== ASSIGNMENT ==
Within the material below, transcribe exactly the lines from the one holding "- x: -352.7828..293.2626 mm" through the one holding "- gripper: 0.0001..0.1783", keeping both ends and skipping the rest.

== RECORDS FOR THE TASK ==
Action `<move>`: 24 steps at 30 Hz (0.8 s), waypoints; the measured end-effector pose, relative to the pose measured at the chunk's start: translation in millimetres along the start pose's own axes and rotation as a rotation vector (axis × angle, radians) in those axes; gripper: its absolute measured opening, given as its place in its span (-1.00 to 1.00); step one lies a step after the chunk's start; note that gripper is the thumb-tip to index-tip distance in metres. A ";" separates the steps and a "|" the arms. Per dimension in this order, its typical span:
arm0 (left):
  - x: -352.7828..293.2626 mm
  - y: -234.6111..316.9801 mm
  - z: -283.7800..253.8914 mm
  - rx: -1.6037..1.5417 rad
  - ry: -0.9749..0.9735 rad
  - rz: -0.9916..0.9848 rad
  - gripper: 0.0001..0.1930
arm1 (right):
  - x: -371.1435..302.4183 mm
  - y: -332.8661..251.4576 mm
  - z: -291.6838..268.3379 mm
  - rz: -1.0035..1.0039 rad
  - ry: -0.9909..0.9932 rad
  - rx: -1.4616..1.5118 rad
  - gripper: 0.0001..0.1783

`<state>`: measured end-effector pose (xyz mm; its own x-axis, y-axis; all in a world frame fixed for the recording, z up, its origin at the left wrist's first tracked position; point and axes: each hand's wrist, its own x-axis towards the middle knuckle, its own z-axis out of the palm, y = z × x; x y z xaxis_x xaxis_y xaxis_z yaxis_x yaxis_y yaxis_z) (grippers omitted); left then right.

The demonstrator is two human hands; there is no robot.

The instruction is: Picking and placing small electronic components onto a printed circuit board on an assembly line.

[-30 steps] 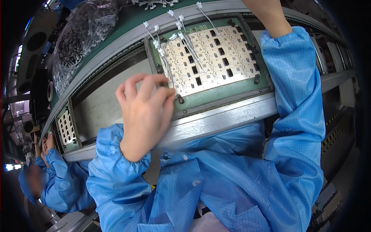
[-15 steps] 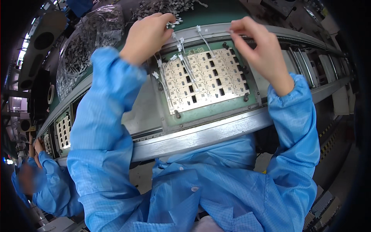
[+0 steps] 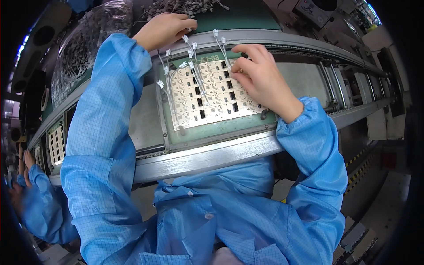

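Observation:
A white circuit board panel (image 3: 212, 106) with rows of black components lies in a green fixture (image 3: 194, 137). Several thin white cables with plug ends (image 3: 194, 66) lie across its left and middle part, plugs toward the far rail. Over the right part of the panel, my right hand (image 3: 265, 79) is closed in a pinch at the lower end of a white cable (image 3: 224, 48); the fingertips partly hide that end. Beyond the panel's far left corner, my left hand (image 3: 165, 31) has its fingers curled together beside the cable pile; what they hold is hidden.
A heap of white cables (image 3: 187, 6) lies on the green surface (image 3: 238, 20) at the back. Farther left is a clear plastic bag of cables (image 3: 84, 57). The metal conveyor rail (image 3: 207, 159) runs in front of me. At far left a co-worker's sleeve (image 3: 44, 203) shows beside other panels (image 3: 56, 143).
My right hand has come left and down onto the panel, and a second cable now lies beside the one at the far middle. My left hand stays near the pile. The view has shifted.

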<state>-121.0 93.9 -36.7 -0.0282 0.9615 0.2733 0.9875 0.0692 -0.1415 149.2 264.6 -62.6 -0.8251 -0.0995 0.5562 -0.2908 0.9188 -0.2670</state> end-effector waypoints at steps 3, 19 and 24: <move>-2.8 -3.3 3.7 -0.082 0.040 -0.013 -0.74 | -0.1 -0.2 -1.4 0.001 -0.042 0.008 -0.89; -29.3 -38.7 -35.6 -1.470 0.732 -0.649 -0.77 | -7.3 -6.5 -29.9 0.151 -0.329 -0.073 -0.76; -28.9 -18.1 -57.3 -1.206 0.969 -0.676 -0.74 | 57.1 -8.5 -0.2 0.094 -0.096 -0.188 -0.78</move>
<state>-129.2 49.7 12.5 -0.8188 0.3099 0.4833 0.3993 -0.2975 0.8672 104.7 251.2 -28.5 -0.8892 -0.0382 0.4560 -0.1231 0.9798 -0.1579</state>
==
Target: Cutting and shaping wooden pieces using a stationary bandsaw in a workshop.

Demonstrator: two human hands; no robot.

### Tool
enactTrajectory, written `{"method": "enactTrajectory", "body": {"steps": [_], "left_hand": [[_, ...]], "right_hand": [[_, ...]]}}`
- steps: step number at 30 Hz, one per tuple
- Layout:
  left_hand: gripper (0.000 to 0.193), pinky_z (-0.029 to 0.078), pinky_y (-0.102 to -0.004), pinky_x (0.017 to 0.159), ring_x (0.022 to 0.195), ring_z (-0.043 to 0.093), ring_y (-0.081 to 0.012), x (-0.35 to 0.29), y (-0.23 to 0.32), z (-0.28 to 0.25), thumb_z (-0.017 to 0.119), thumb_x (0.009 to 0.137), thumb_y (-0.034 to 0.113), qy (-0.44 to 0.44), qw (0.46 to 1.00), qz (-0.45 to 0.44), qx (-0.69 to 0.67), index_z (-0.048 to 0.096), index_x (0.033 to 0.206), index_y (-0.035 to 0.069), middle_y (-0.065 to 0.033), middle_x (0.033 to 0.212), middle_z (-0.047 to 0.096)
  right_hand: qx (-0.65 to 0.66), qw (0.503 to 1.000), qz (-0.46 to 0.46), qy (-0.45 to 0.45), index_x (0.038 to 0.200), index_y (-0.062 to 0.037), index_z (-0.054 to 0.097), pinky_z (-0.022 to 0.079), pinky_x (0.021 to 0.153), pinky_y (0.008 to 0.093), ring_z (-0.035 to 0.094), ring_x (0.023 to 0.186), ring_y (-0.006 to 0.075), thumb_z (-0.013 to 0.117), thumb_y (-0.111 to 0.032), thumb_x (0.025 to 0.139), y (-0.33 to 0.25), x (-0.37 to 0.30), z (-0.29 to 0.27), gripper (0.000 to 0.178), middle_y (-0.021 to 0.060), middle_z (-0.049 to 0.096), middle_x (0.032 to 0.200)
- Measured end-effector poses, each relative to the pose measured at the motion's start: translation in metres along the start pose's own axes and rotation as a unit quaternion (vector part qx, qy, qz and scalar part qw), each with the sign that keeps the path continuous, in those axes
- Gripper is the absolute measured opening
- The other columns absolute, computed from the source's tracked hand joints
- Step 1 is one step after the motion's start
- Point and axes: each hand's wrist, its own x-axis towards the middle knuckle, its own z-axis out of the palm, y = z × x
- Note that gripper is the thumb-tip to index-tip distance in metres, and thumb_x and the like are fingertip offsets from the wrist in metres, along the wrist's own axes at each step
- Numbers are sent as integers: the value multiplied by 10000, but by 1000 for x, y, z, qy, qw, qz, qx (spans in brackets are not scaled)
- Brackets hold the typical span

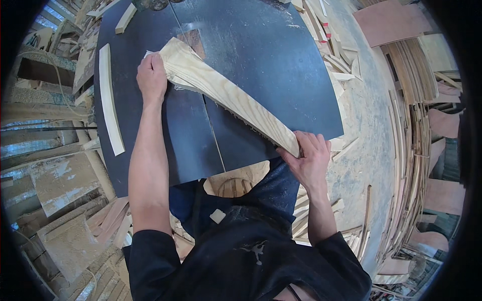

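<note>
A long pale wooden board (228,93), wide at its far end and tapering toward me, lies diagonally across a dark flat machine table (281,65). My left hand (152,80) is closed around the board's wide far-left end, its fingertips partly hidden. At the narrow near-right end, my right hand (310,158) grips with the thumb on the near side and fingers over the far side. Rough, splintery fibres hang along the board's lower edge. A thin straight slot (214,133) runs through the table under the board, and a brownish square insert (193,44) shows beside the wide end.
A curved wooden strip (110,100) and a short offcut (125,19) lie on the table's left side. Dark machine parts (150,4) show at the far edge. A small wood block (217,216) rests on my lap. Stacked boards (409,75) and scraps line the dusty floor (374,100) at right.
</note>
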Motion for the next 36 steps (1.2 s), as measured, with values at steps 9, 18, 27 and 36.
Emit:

== THE ANSWER ==
  - x: -352.7828..293.2626 mm
  - y: -234.6111..316.9801 mm
  - z: -283.7800..253.8914 mm
  - rx: -1.6037..1.5417 rad
  - ry: -0.9749..0.9735 rad
  - rz: -0.9916..0.9848 rad
  - gripper: 0.0001..0.1930
arm1 (right):
  - x: -371.1435..302.4183 mm
  - y: -332.8661..251.4576 mm
  - z: -291.6838..268.3379 mm
  - rz: -1.0035..1.0039 rad
  - ry: -0.9909..0.9932 rad
  - rx: -1.4616..1.5118 rad
  - gripper: 0.0001..0.1783

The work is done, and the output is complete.